Lomond wash still at Scapa
Littlemill distillery owner Duncan Thomas founded the Loch Lomond distillery in 1966 with the American company Barton distillers to produce a yet wider variety of spirits (7) by altering the settings of the rectifier plates, but also the length and angle of the lyne arm by a peculiar turning telescope lyne arm. These adjustable lyne arms were also installed in Mosstowie and Glencraig later on.

The Scapa reflux wash still experiment was discontinued in 1971. The official reason for removing the rectifier plates was that the tube and shell condensers made the wash still plates futile. That sounds odd since the tube and shell condensers had been used for a century by then.

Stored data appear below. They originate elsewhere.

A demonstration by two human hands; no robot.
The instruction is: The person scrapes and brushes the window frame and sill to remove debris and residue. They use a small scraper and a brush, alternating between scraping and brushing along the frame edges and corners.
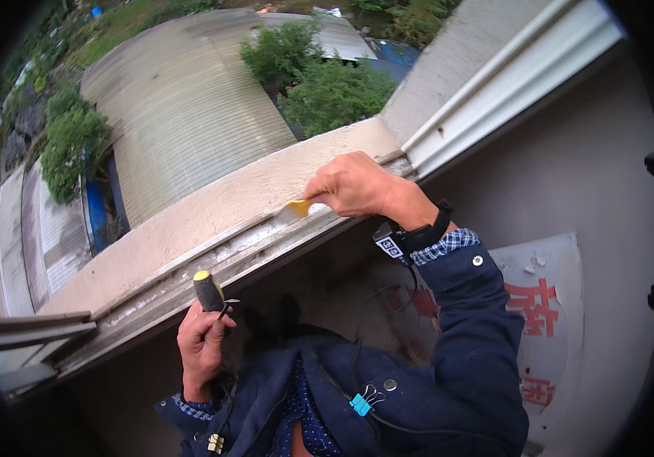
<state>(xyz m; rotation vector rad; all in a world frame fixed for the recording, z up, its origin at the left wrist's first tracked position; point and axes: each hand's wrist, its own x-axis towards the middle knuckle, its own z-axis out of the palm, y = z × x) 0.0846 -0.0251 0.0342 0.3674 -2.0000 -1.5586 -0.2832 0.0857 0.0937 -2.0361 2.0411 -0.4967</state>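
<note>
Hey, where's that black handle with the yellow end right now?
In the head view, the black handle is left of and below centre, gripped in the left hand, with the window track just beyond its yellow end.

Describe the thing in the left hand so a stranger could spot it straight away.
Find the long window track slanting across the picture, then the left hand below its lower part. Upward from that hand sticks a chunky dark handle. Its dark body with a yellow end sets it apart from the yellow tool in the right hand.
</note>
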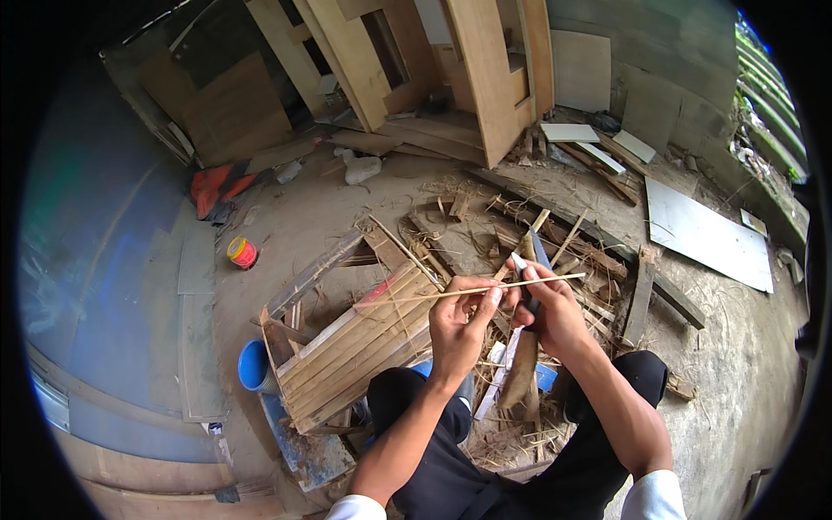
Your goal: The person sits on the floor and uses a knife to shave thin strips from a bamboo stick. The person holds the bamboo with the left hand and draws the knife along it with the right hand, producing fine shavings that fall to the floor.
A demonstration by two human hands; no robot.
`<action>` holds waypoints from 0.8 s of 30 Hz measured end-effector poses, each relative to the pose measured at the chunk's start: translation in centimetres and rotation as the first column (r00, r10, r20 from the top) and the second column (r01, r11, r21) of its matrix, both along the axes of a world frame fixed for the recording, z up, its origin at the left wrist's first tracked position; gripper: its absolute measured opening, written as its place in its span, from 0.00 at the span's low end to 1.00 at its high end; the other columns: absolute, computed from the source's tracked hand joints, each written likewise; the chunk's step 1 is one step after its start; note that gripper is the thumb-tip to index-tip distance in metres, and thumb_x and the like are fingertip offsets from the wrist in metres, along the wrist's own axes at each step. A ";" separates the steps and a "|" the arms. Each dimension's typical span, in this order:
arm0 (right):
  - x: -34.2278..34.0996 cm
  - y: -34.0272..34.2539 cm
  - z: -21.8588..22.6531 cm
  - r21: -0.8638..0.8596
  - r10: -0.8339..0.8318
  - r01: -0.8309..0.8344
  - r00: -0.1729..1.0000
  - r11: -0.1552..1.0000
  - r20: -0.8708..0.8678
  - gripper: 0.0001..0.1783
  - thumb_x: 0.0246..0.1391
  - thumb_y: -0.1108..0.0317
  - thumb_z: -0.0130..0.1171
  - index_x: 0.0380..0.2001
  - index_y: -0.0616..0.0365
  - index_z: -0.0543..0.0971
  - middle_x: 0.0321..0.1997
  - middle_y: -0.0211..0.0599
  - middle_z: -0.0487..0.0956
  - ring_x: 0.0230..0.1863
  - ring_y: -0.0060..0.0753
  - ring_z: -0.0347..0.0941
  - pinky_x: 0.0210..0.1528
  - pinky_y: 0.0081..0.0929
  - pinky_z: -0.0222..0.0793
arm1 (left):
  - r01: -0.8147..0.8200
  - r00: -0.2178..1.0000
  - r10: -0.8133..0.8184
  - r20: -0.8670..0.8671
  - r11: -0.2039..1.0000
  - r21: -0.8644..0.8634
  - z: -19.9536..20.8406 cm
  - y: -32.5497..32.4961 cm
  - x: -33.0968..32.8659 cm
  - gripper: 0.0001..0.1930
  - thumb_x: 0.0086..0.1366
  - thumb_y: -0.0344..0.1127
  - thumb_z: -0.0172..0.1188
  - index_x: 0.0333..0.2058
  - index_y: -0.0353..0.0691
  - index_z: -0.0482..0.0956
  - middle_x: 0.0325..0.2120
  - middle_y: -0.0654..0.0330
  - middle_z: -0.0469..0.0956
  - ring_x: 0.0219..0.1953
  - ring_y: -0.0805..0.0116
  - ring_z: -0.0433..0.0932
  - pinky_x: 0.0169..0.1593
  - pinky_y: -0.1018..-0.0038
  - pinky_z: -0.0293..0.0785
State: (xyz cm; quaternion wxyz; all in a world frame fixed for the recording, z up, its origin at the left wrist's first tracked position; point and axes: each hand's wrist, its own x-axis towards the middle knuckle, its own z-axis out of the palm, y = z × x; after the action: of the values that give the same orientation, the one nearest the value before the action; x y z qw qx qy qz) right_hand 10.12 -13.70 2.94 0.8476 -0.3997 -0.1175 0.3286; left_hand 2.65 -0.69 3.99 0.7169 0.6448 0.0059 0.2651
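Concrete floor (303,217) fills the view, strewn with shavings and offcuts. Door frames (485,78) lean at 12 o'clock, a white board (706,234) lies flat at 2 o'clock. Slatted wooden crate (355,347) sits at 8 o'clock of the hands, tilted, with a blue pipe (253,366) touching its left corner. Red-and-yellow tin (243,252) stands at 9 o'clock, well apart from the crate. Person's knees in dark trousers come in from 6 o'clock.

Left hand (459,321) is closed, pinching a thin bamboo strip (468,290) between thumb and fingers. Strip runs nearly level, from 9 o'clock over the crate to 3 o'clock past the right hand. Right hand (550,308) is clenched round a knife (530,260), blade pointing to 12 o'clock, meeting the strip just right of the left fingers. A thicker split piece (520,373) hangs down between the knees at 6 o'clock.
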 end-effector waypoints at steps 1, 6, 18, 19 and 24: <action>0.3 -0.3 0.1 0.011 -0.034 0.034 0.998 0.999 -0.057 0.15 0.65 0.62 0.46 0.50 0.56 0.70 0.24 0.28 0.72 0.15 0.13 0.57 0.18 0.13 0.54 | 0.024 0.999 -0.025 -0.019 0.999 -0.043 0.0 -0.1 0.0 0.06 0.64 0.26 0.57 0.38 0.32 0.73 0.35 0.56 0.78 0.38 0.73 0.77 0.45 0.78 0.72; 0.6 -1.5 1.2 -0.037 0.126 -0.127 0.992 0.991 -0.033 0.14 0.64 0.62 0.47 0.48 0.56 0.72 0.23 0.26 0.69 0.14 0.11 0.52 0.15 0.11 0.46 | -0.012 0.999 0.001 -0.054 0.978 -0.208 0.2 0.5 0.0 0.04 0.64 0.28 0.58 0.37 0.35 0.74 0.34 0.55 0.80 0.36 0.74 0.77 0.42 0.79 0.72; 3.0 -2.8 0.3 0.022 -0.168 0.169 0.984 0.985 -0.054 0.10 0.62 0.61 0.53 0.39 0.55 0.72 0.20 0.18 0.66 0.14 0.07 0.51 0.15 0.09 0.44 | -0.017 0.999 0.016 -0.040 1.000 -0.022 0.4 1.0 -0.5 0.06 0.65 0.32 0.55 0.37 0.38 0.78 0.29 0.56 0.79 0.28 0.74 0.76 0.32 0.82 0.76; 3.5 -3.3 0.5 0.058 -0.196 0.198 0.980 0.979 -0.031 0.10 0.62 0.62 0.53 0.39 0.57 0.73 0.20 0.19 0.67 0.14 0.07 0.51 0.15 0.09 0.43 | -0.055 0.998 0.055 0.012 0.998 -0.033 0.6 1.8 -0.6 0.06 0.65 0.33 0.56 0.36 0.37 0.78 0.28 0.57 0.79 0.27 0.76 0.75 0.31 0.83 0.74; 4.7 -5.4 1.6 -0.084 -0.343 0.351 0.934 0.933 0.095 0.12 0.61 0.60 0.55 0.35 0.58 0.75 0.20 0.19 0.68 0.14 0.06 0.51 0.15 0.09 0.43 | 0.024 0.992 -0.033 -0.119 0.997 -0.073 0.9 4.3 -1.0 0.04 0.64 0.29 0.56 0.35 0.36 0.78 0.25 0.63 0.77 0.26 0.80 0.74 0.30 0.83 0.69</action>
State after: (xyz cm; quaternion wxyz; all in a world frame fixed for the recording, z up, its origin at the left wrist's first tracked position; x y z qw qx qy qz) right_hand 14.86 -19.06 4.57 0.8661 -0.4684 -0.0618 0.1632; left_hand 1.63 3.66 4.88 0.7417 0.6334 0.0491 0.2152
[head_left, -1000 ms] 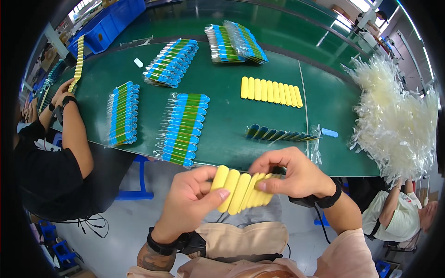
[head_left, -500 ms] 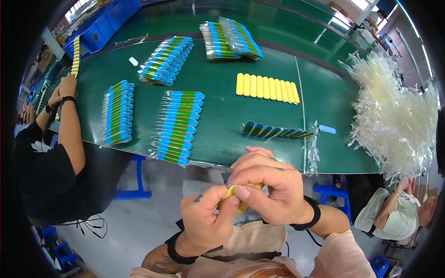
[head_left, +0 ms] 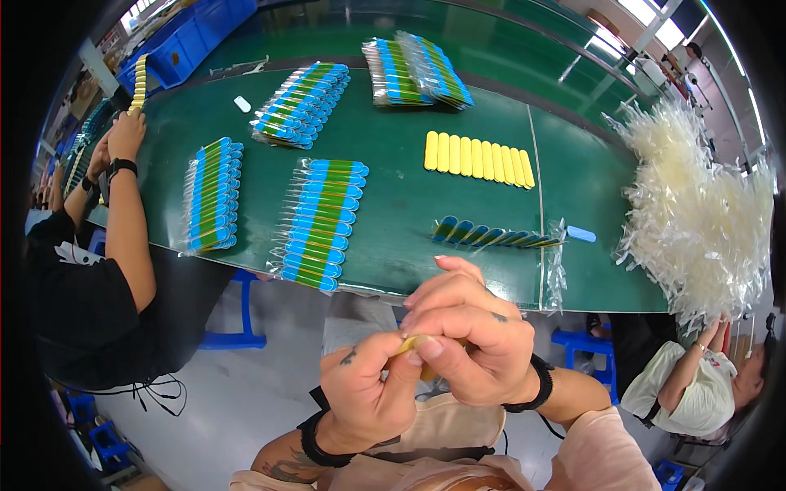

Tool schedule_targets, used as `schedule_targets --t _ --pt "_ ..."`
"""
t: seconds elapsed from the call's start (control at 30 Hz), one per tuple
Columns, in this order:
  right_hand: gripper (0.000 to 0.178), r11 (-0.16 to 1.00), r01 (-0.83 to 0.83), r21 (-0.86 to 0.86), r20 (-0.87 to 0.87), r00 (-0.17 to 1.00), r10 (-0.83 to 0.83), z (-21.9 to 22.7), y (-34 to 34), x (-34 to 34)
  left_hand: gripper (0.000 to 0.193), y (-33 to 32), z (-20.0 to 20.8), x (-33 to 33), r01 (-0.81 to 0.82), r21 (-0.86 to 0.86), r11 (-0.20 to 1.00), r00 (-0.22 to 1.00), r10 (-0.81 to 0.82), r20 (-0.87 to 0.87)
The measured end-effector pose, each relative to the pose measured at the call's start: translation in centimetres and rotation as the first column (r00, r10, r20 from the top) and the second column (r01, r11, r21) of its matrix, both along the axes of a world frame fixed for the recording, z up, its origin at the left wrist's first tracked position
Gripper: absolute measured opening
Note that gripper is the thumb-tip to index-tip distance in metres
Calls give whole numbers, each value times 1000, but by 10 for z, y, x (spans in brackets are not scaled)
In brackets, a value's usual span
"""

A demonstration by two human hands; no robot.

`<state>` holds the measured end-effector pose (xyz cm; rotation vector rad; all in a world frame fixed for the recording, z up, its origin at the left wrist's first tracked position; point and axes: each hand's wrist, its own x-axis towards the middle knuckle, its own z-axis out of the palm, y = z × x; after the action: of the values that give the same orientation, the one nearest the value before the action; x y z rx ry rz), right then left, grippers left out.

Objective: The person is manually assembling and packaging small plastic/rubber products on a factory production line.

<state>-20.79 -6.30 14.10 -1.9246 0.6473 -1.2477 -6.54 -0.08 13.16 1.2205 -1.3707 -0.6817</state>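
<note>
Close to my body, just off the table's near edge, my left hand (head_left: 368, 389) and my right hand (head_left: 483, 344) meet with fingers closed. Between their thumbs and index fingers they pinch yellow nail files (head_left: 406, 344). Mostly hidden by the fingers, these show only a narrow yellow edge, so how many there are I cannot tell. Beyond the right hand lies an overlapping line of dark blue and green nail files (head_left: 491, 235) in clear film. Farther back, yellow nail files (head_left: 477, 159) lie side by side in a row.
Stacks of sleeved blue and green files (head_left: 323, 225) cover the green table's left and back. A heap of clear plastic sleeves (head_left: 688, 213) is at right, near a single blue file (head_left: 580, 234). At left a co-worker's hands (head_left: 123, 139) hold a yellow strip; another person (head_left: 688, 389) sits at right.
The yellow files have tipped in my fingers and show less of their flat face. Both hands stay pinched together in nearly the same place. The co-worker's hands at left shifted slightly.
</note>
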Motion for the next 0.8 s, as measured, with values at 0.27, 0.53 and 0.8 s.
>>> schedule_targets --t 0.27,0.53,0.8 --pt "12 1000 -7 5 62 998 7 -6 1 3 10 1 0 1 3 -24 1000 998 -2 55" --pt "14 1000 -10 20 96 995 8 -6 1 -1 7 -4 1 0 24 -47 999 997 -21 75" --pt "8 1000 -3 21 104 995 0 -7 0 0 15 -5 2 -9 -25 -35 999 1000 24 -7"
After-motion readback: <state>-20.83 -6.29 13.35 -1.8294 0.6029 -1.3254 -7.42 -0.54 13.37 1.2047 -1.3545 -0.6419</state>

The Lomond stills in Miltonduff and Glenburgie were mothballed in 1981, as the surplus of whisky resulted in rationalisation of the business and eventually forced Hiram Walker to sell out all their Scottish distilleries in the mid 1980s. Littlemill was mothballed in 1994 and destroyed in a fire in 2004. Duncan Thomas and Bartons sold Loch Lomond in 1971 to a private company, which keeps the reflux still distilling alive in Scotland.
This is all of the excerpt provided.